Los acontecimientos que convulsionan a Egipto transcurren tan rápidamente que el desenlace a la grave crisis política ocurriría en cualquier momento, dado que la promesa del presidente Hosni Mubarak, de promover reformas democráticas y reemplazar a su gabinete no detuvieron las extensas e intensas movilizaciones en reclamo de su renuncia, que han dejado saldo de al menos 34 muertos. El presidente Barack Obama, instó a Mubarak a promover reformas y a no reprimir a la población, en lo que se entiende como un prudente distanciamiento de Washington con su mejor aliado en el mundo árabe. Hasta el sábado, el gobierno de Israel no se había pronunciado en torno a la crisis egipcia, cuyo curso y conclusión determinará el desenlace de la crisis mayor en Oriente Medio.
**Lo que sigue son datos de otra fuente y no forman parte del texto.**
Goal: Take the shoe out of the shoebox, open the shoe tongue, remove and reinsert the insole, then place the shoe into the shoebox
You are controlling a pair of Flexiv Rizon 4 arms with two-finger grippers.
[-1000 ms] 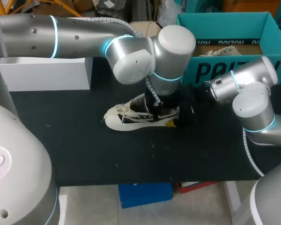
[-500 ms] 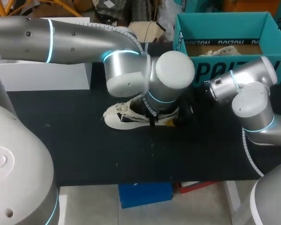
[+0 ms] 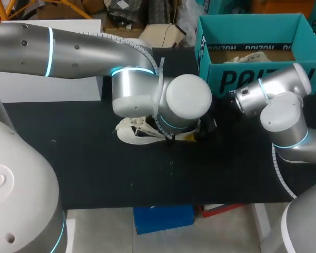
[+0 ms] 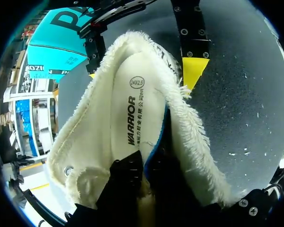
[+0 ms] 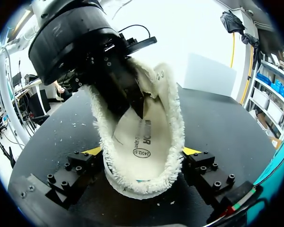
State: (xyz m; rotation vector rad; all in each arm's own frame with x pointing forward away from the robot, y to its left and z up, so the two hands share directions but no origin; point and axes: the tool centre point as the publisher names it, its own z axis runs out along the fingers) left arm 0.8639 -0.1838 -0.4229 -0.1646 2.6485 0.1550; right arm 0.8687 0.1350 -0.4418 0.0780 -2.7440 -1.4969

Mubarak, quien lleva tres décadas en el poder, no encuentra fórmula para aplacar las manifestaciones contra su gobierno que se extienden por todo el país y que son cada vez más violentas. Esa crisis debe ser monitoreada minuto a minuto.
El caso de Licey
Con el traslado de la dotación policial completa y la promesa de que esa institución garantizará orden y sosiego, la comunidad de Licey al Medio puede desistir del propósito de armarse hasta los dientes para enfrentar por su cuenta a la creciente delincuencia. El jefe de la Dirección Regional Cibao Central de la Policía, general Juan de la Cruz Martínez, ha prometido a las asociaciones de productores de Licey, aumentar el número de agentes y unidades patrulleras para prevenir la comisión de crímenes y delitos en el municipio. Ante el reemplazo de la dotación policial y la promesa de actuar con diligencia en el combate a la criminalidad, conviene ahora que las asociaciones comunitarias de ese progresista municipio coadyuven en tareas de prevención, pero nunca intenten suplantar a las instituciones que la ley encarga de perseguir, apresar y someter a la justicia a los delincuentes.